Basics of Reinforcement Learning (2/2)

An intelligent agent learning from the interaction with the environment is the very basic idea of what Reinforcement Learning is. An example that works well to understand this idea is how we all learned the language by using it during our childhood before starting school. Until one day we point out to something that had the same shape of what we thought was a dog, but someone told us it was a cat, and we learned it. This blurs what Reinforcement Learning is at the end, it is not that simple. Then, it is better to study the subject more in order to be able to differentiate what it is and how it works.

The most important book in Reinforcement Learning is Sutton et al. (2018). They describe very clearly 4 elements that complements an intelligent agent, studied in the previous post. Those basic elements are:

  • Policy: This is how the agent behaves. In the previous post the agent had a set of rules, which is very aligned to the policy term described here. Nevertheless, in Reinforcement Learning, that table is empty, and the agent should be able to learn it by its own. Considering the intelligent agent version 1 (v1) from the previous post, it perceives through its temperature sensor and then activates / deactivates the cooling compressor. Then, the reader may have notice that this is impossible without something else added to our intelligent agent.
  • Reward: This is the goal of a reinforcement learning. But, how this match to what we have learned with Russell et al., (2021), when describing goal-based agents?. In our intelligent agent v1 there is no reward, only the temperature measured by the sensor. This happens because we do not see clearly the goal, it was already implemented in the agent's decision table. The agent's implicit goal was to keep the environment temperature according to its sensor up to the user desired temperature. With that goal in mind, is it possible to maximize it? Well, if the agent only reads the temperature of its sensor, the reader can picture the reward as how close the temperature is from the user setting. If the agent read that temperature every second it will find out the reward. For instance, if the agent chooses to deactivate the cooling compressor and the reward decreases, this is telling the agent that his policy might be wrong and that it should change it in order to maximize the immediate future reward.
  • Value function: Considering that the reward is the actual read of the agent goal, what it is environment telling to the agent that is happening right now, the value function deals with the question of what set of actions could maximize the sum of rewards in the long run.
  • Model: This element is not present in every reinforcement learning agent, it is a model of the environment that the agent can use to help it to plan what set of actions could lead to achieving the agent's goal. This element deals with the future in the same way a value function does. When picturing how well the agent will go in the long run there are these two approaches: (1) model-free and (2) model-based.

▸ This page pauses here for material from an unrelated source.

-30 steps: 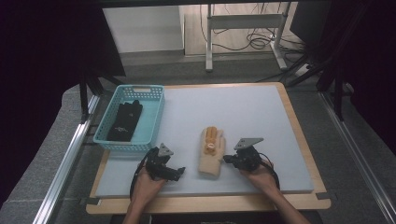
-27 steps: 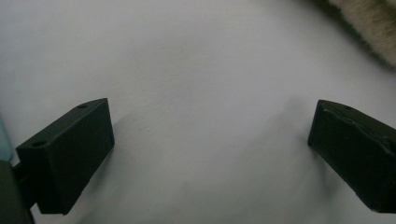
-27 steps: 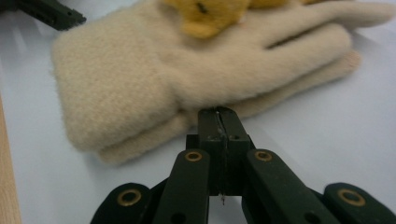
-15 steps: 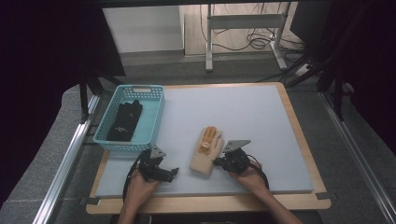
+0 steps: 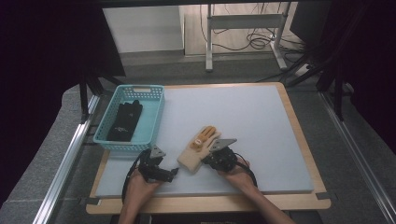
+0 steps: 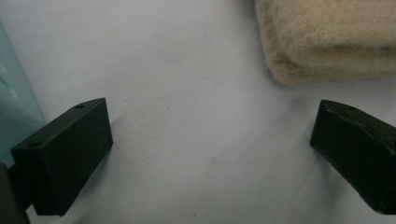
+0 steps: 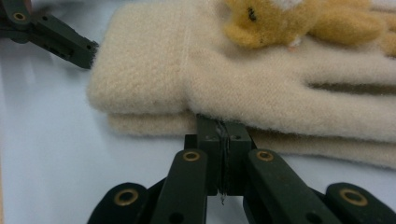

We have avoided to use the term state broadly, because we choose to use a very simplistic example that works to understand the very basic elements that you have read. The definition of the state according to the Sutton et al., (2018) responds to the question of "how the environment is at a particular time". The author also points out to the importance of not to stick only to the formal definition of state through Markov decision processes, as presented in their book. Although, it is still very relevant that the author is assuming that "the state is produced by some preprocessing system" that belongs to the agent's environment.


References:

  • Sutton, Richard S, and Andrew G Barto. Reinforcement Learning. 2nd ed. Adaptive Computation and Machine Learning Series. Bradford Books, 2018.
  • Russell, Stuart, and Peter Norvig. Artificial Intelligence. 4th ed. Pearson, 2020.